> WHAT TO PRODUCE
Your task is to return the data below, word for word.

> THE DATA
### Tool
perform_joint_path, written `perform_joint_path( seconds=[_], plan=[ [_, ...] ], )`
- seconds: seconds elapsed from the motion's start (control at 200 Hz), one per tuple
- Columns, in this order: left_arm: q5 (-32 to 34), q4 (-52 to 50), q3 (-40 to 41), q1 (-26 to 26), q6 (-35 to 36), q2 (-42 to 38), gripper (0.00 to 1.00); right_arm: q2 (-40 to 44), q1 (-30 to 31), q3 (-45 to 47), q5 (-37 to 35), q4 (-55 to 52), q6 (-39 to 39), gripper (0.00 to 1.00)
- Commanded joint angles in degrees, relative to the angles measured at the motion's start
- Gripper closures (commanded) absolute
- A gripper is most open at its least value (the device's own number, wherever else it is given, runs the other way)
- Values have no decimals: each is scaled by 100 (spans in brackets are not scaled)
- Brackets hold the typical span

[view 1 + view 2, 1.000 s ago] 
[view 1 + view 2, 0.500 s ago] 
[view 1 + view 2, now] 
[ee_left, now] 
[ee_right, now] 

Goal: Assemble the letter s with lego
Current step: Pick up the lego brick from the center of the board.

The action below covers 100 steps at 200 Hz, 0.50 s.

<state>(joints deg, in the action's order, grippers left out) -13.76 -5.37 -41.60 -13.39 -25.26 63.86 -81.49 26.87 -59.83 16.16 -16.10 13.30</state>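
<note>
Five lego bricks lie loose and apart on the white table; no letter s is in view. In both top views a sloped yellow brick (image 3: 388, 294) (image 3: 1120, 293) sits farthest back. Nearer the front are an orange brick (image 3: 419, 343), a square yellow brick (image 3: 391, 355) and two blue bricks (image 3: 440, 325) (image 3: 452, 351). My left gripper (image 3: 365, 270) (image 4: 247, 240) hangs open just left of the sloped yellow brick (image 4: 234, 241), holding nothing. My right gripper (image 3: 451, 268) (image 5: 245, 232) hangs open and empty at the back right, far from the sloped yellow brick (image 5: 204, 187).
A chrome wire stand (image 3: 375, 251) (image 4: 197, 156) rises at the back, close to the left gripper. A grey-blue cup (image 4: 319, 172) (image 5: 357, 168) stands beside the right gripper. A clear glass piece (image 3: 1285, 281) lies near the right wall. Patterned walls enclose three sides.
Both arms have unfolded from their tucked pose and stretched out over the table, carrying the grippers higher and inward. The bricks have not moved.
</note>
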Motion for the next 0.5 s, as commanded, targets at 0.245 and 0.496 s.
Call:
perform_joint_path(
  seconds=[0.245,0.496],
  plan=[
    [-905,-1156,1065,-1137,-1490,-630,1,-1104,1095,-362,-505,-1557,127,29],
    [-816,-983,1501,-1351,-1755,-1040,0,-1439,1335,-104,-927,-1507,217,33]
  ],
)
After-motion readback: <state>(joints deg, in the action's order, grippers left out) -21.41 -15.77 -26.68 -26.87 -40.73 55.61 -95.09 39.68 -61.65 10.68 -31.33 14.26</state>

> RESULT FOR THIS TASK
### Tool
perform_joint_path, written `perform_joint_path( seconds=[_], plan=[ [_, ...] ], )`
- seconds: seconds elapsed from the motion's start (control at 200 Hz), one per tuple
- Columns, in this order: left_arm: q5 (-32 to 34), q4 (-52 to 50), q3 (-40 to 41), q1 (-26 to 26), q6 (-35 to 36), q2 (-42 to 38), gripper (0.00 to 1.00); right_arm: q2 (-40 to 44), q1 (-30 to 31), q3 (-45 to 47), q5 (-37 to 35), q4 (-55 to 52), q6 (-39 to 39), gripper (0.00 to 1.00)
- Commanded joint angles in degrees, relative to the angles measured at the motion's start
- Gripper closures (commanded) absolute
- A gripper is most open at its least value (the device's own number, wherever else it is given, runs the other way)
- Values have no decimals: each is scaled by 100 (spans in brackets are not scaled)
- Brackets hold the typical span

[view 1 + view 2, 1.000 s ago] 
[view 1 + view 2, 0.500 s ago] 
[view 1 + view 2, now] 
[ee_left, now] 
[ee_right, now] 

Goal: Assemble the letter s with lego
Current step: Pick up the lego brick from the center of the board.

The action below covers 100 steps at 200 Hz, 0.50 s.

<state>(joints deg, in the action's order, grippers left out) -13.76 -5.37 -41.60 -13.39 -25.26 63.86 -81.49 26.87 -59.83 16.16 -16.10 13.30</state>
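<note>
Five lego bricks lie loose and apart on the white table; no letter s is in view. In both top views a sloped yellow brick (image 3: 388, 294) (image 3: 1120, 293) sits farthest back. Nearer the front are an orange brick (image 3: 419, 343), a square yellow brick (image 3: 391, 355) and two blue bricks (image 3: 440, 325) (image 3: 452, 351). My left gripper (image 3: 365, 270) (image 4: 247, 240) hangs open just left of the sloped yellow brick (image 4: 234, 241), holding nothing. My right gripper (image 3: 451, 268) (image 5: 245, 232) hangs open and empty at the back right, far from the sloped yellow brick (image 5: 204, 187).
A chrome wire stand (image 3: 375, 251) (image 4: 197, 156) rises at the back, close to the left gripper. A grey-blue cup (image 4: 319, 172) (image 5: 357, 168) stands beside the right gripper. A clear glass piece (image 3: 1285, 281) lies near the right wall. Patterned walls enclose three sides.
Both arms have unfolded from their tucked pose and stretched out over the table, carrying the grippers higher and inward. The bricks have not moved.
</note>
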Motion for the next 0.5 s, as commanded, targets at 0.245 and 0.496 s.
Call:
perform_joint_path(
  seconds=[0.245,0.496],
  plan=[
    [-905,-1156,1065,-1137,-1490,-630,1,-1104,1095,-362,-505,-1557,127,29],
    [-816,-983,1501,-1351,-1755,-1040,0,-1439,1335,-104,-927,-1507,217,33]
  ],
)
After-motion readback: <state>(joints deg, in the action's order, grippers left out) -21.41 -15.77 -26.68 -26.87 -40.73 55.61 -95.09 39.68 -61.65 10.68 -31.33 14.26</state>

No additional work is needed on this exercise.